At the end of the day these revolutionary movements failed because of a clear lack of leadership. The entrenched stalinist parties of the time were too subservient to the soviet bureaucracy, whose only concern was remaining in power in the USSR at all costs. Their power hungry stance led them to collaborate with capitalist governments to the detriment of the workers of the world. The middle years of the twentieth century can be summed up in two words: stalinist betrayal.
Revolutions take place in times of flux – society must be going through some sort of transition – from boom to bust, from peace to war, for example. Humanity today is going through the greatest challenge humans will ever face – the “climate crisis”. The time is ripe for change, as can be seen across the globe today – there’s unrest in Hong Kong, Sudan. The United Kingdom and Europe are going through Brexit, the climate strike/extinction rebellion is starting to get traction in the west. The outlook today is very different to what it was in 1968, back then capitalism was on the rise, it could afford to give back a little to the workers. The Soviet Union also played a role – it was necessary for capitalists to show that their way was better, so they had an incentive to give their workers a better standard of living, in order to prove that capitalism was superior. Now that “socialism” in the former Soviet Union is dead that incentive has disappeared, times are tougher in that resource extraction is hitting hard, physical limits – we are running out of natural resources, no amount of magical thinking i.e. economists’ talk of decoupling economic growth from environmental degradation, will fix that.
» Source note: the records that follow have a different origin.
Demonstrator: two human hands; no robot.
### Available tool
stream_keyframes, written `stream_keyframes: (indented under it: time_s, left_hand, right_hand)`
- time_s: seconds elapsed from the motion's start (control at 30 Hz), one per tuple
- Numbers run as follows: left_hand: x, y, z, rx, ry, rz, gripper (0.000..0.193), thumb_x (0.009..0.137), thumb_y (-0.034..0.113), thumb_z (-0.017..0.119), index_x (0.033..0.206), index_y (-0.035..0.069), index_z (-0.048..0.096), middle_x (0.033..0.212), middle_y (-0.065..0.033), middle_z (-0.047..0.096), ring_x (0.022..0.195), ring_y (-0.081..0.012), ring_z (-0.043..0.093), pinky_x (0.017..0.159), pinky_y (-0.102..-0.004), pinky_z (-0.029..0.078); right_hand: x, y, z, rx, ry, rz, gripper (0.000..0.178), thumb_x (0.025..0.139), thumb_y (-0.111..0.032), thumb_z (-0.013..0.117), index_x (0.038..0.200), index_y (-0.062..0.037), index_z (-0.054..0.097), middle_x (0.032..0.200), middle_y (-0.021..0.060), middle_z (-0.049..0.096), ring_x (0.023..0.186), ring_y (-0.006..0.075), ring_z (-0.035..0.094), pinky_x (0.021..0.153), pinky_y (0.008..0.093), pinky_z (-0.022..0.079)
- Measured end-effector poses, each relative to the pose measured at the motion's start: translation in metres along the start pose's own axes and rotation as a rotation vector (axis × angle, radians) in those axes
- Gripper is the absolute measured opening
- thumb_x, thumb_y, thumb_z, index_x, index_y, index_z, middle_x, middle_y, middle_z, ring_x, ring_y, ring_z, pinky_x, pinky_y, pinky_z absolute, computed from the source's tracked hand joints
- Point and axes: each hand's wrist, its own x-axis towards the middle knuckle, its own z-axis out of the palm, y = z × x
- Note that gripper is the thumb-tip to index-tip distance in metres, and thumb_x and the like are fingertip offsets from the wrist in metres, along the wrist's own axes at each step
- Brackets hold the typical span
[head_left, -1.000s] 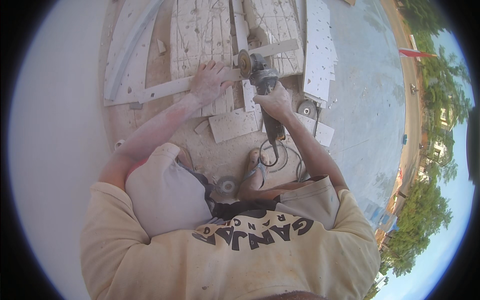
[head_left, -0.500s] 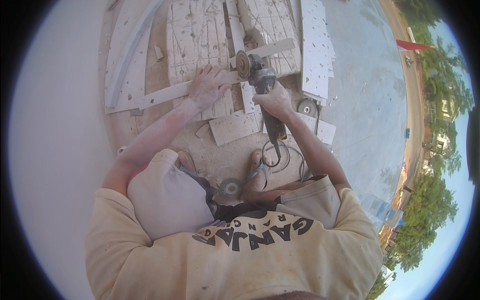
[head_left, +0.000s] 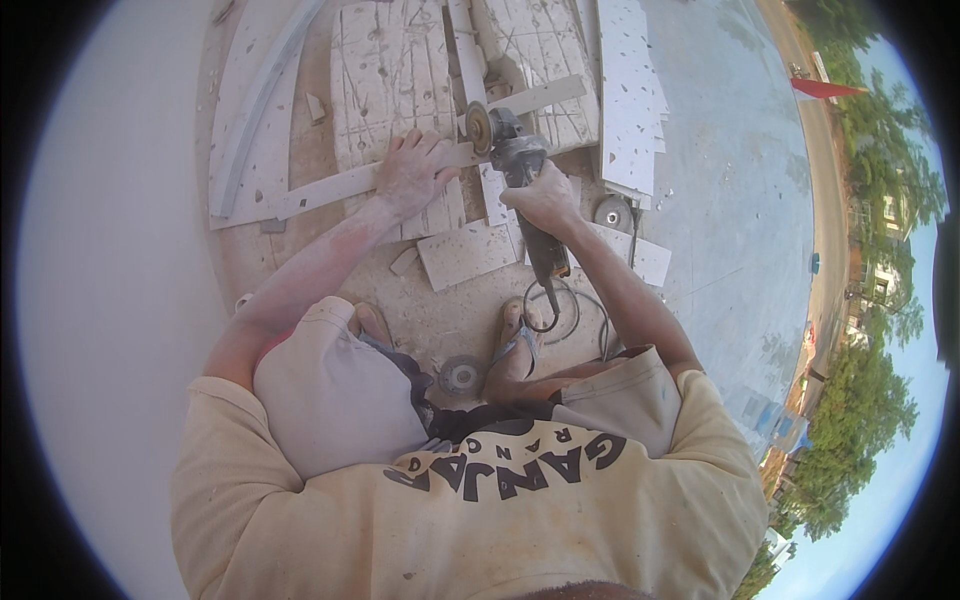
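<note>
My right hand [head_left: 545,203] is closed around the body of a dark angle grinder [head_left: 521,155], its cord trailing down toward my feet. The grinder's disc [head_left: 478,128] stands on edge at the right end of a long white strip [head_left: 335,191]; whether it touches the strip, I cannot tell. My left hand [head_left: 410,178] grips that strip from above, fingers over its far edge and thumb on the near side. Under the strip is a white, dusty block [head_left: 390,80] scored with many cut lines.
A second scored block [head_left: 535,50] lies to the right, with a short strip [head_left: 540,95] across it. White speckled panels [head_left: 627,90] are stacked farther right. Loose discs lie by the panels [head_left: 612,212] and between my feet [head_left: 461,377]. A cut piece [head_left: 466,255] lies nearer me.
The grinder and my right hand have shifted very slightly to the left. My left hand stays on the strip.
</note>
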Motion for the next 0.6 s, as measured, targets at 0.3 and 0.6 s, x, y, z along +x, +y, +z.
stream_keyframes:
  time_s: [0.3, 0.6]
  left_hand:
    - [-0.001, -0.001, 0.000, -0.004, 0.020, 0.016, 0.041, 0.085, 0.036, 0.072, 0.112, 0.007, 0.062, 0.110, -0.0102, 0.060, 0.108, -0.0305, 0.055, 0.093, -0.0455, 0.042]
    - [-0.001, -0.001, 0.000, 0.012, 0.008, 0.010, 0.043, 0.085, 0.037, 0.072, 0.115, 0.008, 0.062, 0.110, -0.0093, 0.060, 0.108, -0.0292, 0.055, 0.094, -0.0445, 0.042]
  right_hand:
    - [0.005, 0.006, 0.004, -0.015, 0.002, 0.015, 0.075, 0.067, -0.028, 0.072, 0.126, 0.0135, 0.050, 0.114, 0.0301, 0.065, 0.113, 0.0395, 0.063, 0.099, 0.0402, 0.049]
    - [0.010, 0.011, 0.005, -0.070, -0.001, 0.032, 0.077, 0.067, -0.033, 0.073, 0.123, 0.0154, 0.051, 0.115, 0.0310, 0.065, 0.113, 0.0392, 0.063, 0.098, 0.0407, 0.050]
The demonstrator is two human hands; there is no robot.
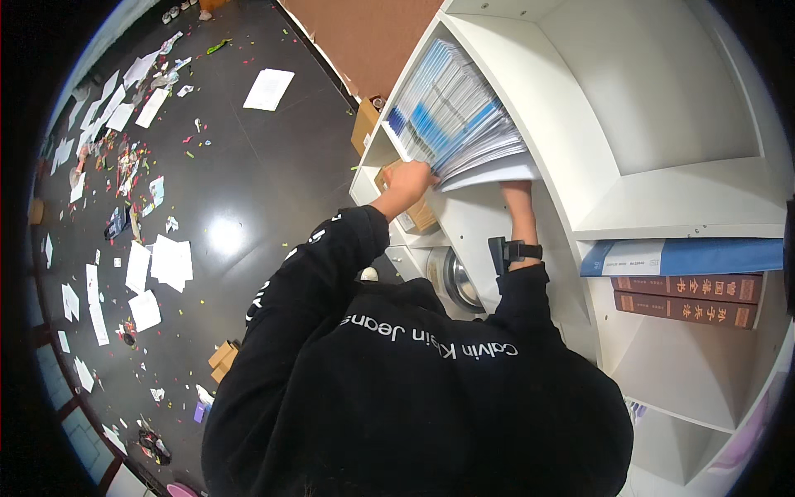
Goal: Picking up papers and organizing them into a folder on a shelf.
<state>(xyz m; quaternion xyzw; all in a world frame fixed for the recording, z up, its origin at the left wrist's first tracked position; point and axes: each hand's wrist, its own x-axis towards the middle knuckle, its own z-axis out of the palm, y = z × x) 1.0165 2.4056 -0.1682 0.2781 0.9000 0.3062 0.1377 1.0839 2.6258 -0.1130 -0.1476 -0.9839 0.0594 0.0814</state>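
Black sweatshirt (447,398) filled six o'clock, left hand (410,184) curled against paper stack (468,124) at one o'clock, right hand (516,192) mostly hidden, both grips unclear.

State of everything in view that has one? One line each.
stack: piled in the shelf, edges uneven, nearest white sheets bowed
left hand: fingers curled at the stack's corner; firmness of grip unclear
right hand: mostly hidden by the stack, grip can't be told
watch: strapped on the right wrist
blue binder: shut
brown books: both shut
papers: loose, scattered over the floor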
The bourgeoisie is much weaker today than it was in ’68, the wars in Iraq and Afghanistan have no end in sight, Venezuela continues to be a thorn in the imperialists’ side. If it were stronger, the US ruling class would have succeeded in overthrowing Maduro by now.
One final thing to mention is that the extinction rebellion people have been set up, from the beginning, as a sort of pressure valve that will allow folks to vent, without ever challenging the power of the capitalists responsible for the crisis. That is the reason behind their “no politics” line. As it stands today the extinction rebellion is a dead end, it has been co-opted by corporate interests before it even got started. We, as marxists, must educate the public and make the connection between capitalists and the damage they do in the pursuit of profit, they are responsible and must be held accountable. In brief, socialism is the only way forward.